Published Monday, June 22, 2009 | 3:05 p.m.
Updated Monday, June 22, 2009 | 4:23 p.m.
Debt rating agency Fitch said today it downgraded its rating on most of the debt issued by the Las Vegas Monorail, saying default appears to be inevitable because of weak ridership trends and disappointing fare revenue.
Fitch Ratings cut the underlying rating on the $451.4 million in outstanding debt, called the "Director of the State of Nevada Department of Business and Industry Las Vegas Monorail project revenue bonds, 1st tier, series 2000."
Fitch, which cut the rating to "CC" in July 2007, cut it again today to "C".
Fitch does not rate the $149.2 million in outstanding Las Vegas Monorail project revenue bonds, 2nd tier, series 2000; and the $48.5 million in outstanding Las Vegas Monorail project revenue bonds, 3rd tier, series 2000.
"Fitch's 'C' rating on the first-tier bonds reflects an extremely constrained financial environment stemming from continued declines in monthly revenues for the first five months of calendar 2009 as compared to the first five months of 2008 despite a $1 fare increase on the unlimited One-Day Pass. Strong competition from buses on the Las Vegas strip and taxis continue to contribute to the monorail's deteriorating financial position," Fitch said. "Despite management's efforts in recent years to raise and lower fares in efforts to stimulate revenue growth or establish a larger ridership base, fare revenues have failed to grow to levels sufficient to pay debt service."
January to May year-to-date average daily ridership decreased by 23.6 percent to 17,027 from 22,238 in 2008, primarily due to an increase in the unlimited daily fee to $13 from $12, Fitch said. The unlimited pass now accounts for 28 percent of tickets sold, down from approximately half that in 2008. The decrease also reflects lower visitor volumes, air traffic, and convention attendance overall in the region, Fitch said.

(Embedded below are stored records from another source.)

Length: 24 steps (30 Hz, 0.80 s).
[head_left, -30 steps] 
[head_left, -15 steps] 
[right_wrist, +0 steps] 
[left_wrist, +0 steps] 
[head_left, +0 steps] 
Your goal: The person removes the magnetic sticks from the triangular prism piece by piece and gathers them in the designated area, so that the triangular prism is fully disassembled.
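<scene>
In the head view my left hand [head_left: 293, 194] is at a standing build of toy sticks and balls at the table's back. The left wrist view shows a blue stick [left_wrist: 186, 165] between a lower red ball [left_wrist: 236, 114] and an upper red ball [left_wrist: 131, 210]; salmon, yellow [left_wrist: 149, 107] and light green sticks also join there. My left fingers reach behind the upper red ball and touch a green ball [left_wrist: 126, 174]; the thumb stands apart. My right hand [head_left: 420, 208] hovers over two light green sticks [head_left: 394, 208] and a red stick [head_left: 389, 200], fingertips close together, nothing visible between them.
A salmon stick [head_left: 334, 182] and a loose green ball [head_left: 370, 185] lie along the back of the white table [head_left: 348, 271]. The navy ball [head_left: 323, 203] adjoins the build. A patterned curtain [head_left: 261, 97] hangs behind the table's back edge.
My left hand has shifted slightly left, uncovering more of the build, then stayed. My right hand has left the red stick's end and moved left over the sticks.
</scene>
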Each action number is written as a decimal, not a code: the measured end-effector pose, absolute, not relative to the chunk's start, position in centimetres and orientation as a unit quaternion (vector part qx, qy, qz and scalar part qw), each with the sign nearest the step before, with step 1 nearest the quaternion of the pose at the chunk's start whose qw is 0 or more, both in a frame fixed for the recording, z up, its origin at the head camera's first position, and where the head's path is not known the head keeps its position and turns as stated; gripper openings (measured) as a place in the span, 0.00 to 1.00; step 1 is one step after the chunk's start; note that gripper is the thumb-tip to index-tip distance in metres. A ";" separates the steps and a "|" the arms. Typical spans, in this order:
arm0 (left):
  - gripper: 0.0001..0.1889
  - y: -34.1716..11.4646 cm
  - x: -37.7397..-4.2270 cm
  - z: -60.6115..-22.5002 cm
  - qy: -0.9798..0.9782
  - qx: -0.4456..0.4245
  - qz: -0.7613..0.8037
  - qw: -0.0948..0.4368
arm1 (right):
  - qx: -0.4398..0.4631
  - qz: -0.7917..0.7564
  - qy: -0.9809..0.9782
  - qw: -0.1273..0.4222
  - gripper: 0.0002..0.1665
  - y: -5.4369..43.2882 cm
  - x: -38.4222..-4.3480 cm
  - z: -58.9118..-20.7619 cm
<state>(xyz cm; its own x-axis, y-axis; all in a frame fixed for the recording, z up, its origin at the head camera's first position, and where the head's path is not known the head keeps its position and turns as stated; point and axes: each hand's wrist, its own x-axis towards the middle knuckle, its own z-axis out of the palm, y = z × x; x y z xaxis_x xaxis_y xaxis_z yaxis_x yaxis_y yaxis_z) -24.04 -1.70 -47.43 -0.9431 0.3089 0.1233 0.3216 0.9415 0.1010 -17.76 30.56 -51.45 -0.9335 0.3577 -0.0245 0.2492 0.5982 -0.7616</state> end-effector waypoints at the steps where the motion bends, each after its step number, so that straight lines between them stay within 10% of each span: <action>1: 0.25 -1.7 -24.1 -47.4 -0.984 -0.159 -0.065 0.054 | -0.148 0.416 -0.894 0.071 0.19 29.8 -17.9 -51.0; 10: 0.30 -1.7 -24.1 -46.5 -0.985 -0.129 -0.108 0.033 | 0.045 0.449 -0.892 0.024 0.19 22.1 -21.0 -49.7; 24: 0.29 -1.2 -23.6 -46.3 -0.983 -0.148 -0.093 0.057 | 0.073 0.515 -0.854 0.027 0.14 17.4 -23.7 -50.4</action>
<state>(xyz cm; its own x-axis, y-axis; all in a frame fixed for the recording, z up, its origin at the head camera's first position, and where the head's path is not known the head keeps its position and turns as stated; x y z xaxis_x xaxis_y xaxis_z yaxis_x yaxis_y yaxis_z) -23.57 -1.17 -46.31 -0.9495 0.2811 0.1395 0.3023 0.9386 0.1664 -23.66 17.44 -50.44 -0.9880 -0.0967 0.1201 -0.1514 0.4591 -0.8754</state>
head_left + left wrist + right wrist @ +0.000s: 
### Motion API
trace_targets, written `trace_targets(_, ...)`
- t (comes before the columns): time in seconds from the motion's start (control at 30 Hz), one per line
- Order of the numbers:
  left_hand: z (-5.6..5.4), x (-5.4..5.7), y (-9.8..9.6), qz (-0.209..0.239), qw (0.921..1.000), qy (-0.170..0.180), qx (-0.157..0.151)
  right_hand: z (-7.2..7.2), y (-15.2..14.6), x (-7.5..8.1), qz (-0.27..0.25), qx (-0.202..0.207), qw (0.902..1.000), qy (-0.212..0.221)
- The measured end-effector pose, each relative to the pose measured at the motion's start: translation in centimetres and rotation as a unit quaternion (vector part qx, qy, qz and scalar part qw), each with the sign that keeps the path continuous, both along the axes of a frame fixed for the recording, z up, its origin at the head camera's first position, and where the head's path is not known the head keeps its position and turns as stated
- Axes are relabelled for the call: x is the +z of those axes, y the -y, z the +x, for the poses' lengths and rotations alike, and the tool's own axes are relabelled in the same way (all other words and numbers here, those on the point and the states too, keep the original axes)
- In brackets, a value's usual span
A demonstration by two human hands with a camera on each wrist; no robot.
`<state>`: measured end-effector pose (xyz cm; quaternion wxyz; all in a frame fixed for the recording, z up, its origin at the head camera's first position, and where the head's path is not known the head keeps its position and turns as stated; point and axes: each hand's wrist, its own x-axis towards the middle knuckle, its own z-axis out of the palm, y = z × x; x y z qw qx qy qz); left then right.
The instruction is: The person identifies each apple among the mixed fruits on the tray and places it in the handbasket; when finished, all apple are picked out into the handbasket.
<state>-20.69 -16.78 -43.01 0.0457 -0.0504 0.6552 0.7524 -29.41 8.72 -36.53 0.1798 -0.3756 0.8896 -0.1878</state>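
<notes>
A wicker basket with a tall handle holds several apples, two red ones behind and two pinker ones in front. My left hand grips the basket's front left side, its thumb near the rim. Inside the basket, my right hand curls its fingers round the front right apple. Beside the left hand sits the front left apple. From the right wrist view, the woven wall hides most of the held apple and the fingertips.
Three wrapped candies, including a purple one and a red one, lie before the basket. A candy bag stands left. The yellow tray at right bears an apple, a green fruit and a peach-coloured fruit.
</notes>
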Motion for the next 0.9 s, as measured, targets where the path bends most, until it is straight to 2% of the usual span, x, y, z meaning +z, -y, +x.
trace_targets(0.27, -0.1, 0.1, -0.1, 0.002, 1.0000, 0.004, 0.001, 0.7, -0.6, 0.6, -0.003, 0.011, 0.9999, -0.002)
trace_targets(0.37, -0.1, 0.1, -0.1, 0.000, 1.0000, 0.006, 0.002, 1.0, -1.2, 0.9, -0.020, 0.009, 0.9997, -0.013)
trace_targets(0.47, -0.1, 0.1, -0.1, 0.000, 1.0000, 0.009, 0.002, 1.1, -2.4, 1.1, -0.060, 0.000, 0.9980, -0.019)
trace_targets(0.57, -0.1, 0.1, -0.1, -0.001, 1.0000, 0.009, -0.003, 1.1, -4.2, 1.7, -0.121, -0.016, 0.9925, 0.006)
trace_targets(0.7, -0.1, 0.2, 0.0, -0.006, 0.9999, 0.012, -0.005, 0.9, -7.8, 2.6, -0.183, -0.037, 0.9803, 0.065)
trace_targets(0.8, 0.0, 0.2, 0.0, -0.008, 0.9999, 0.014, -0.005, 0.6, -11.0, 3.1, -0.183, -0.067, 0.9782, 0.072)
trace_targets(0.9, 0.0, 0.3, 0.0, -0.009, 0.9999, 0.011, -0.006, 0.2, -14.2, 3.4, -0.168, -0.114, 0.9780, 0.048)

Ingrid Reisman, vice president of corporate communications for the Las Vegas Monorail Co., said downgrade doesn't take into effect the decline in visitors to Las Vegas during the economic downturn.
“While the Fitch rating release was not expected, it does not change the status or conditions of our bonds other than the rating itself,” Reisman said in a statement. “What the release does not stress, however, is how the Las Vegas tourism industry and economy has suffered exponentially due to the current economic downturn, and that this decrease in visitation has led directly to losses in Monorail ridership and revenue year over year.”
The average fare in May 2009 increased to $4.45 from $3.52 in May 2008. Despite the toll increase, average daily revenue decreased by 5.9 percent to $76,105 for the first five months of calendar 2009, Fitch said.
"Monorail demand remains weak, in part due to the lack of marketing partnerships with the casinos and more recently weak economic conditions. To the extent management's efforts are more successful than in the past, liquidity may last longer; however, this appears unlikely given the reduction in visitor volumes at Las Vegas," the agency said.